Il fallimento non preclude in modo assoluto la possibilità di tornare a fare impresa. Bisogna distinguere se si tratta del fallimento di una società di capitali e quello personale. Nel primo caso, una volta cancellata la società dal Registro delle imprese, i soci non subiscono conseguenze dirette sul piano giuridico e possono avviare subito una nuova attività o costituire un’altra società, salvo che abbiano prestato garanzie personali o siano stati chiamati a rispondere per responsabilità gestorie.

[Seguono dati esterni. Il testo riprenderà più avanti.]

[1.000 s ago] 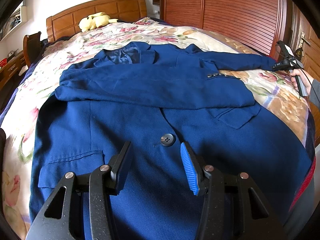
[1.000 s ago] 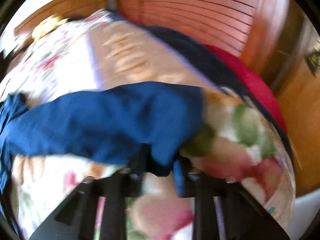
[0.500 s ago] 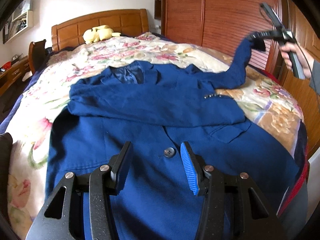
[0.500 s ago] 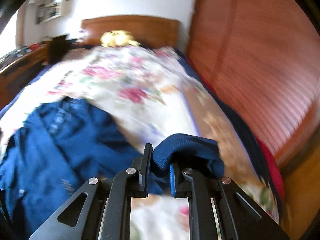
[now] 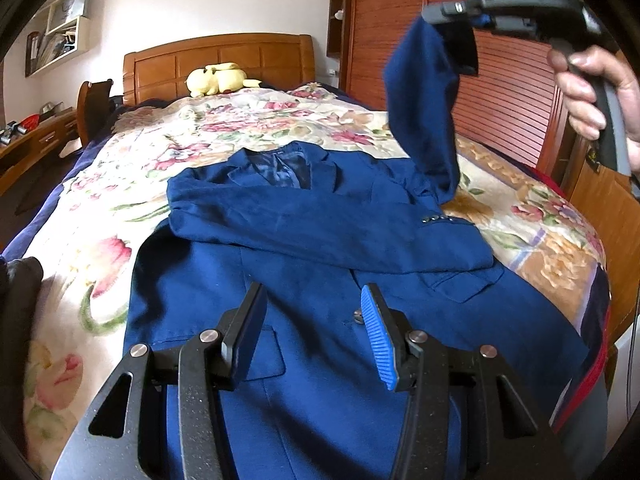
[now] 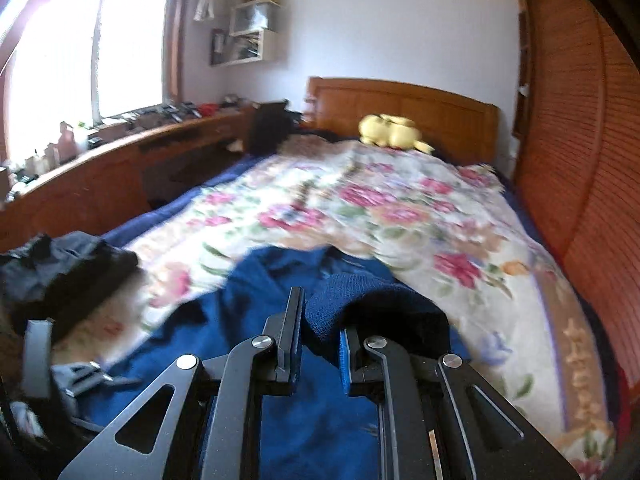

Invece, se il fallimento riguarda l’imprenditore individuale o il socio illimitatamente responsabile, può esserci l’esdebitazione artt. 278 ss. CCII, cioè la liberazione dai debiti residui non soddisfatti. Il tribunale può concederla su richiesta del debitore solo dopo la chiusura della procedura e al ricorrere di condizioni precise: correttezza nella gestione, collaborazione con gli organi della procedura e assenza di condanne per bancarotta fraudolenta o altri reati concorsuali. In linea generale, l’esdebitazione può essere riconosciuta decorso un termine di 3 anni, ma la tempistica si allunga in presenza di precedenti penali.
Un ex imprenditore individuale potrebbe scegliere di rientrare sul mercato tramite una società di capitali, magari con il coinvolgimento di un familiare o di un socio di fiducia, in attesa della riabilitazione. È questa una soluzione che consente di ridurre l’esposizione personale e al tempo stesso di ricostruire un rapporto con le banche.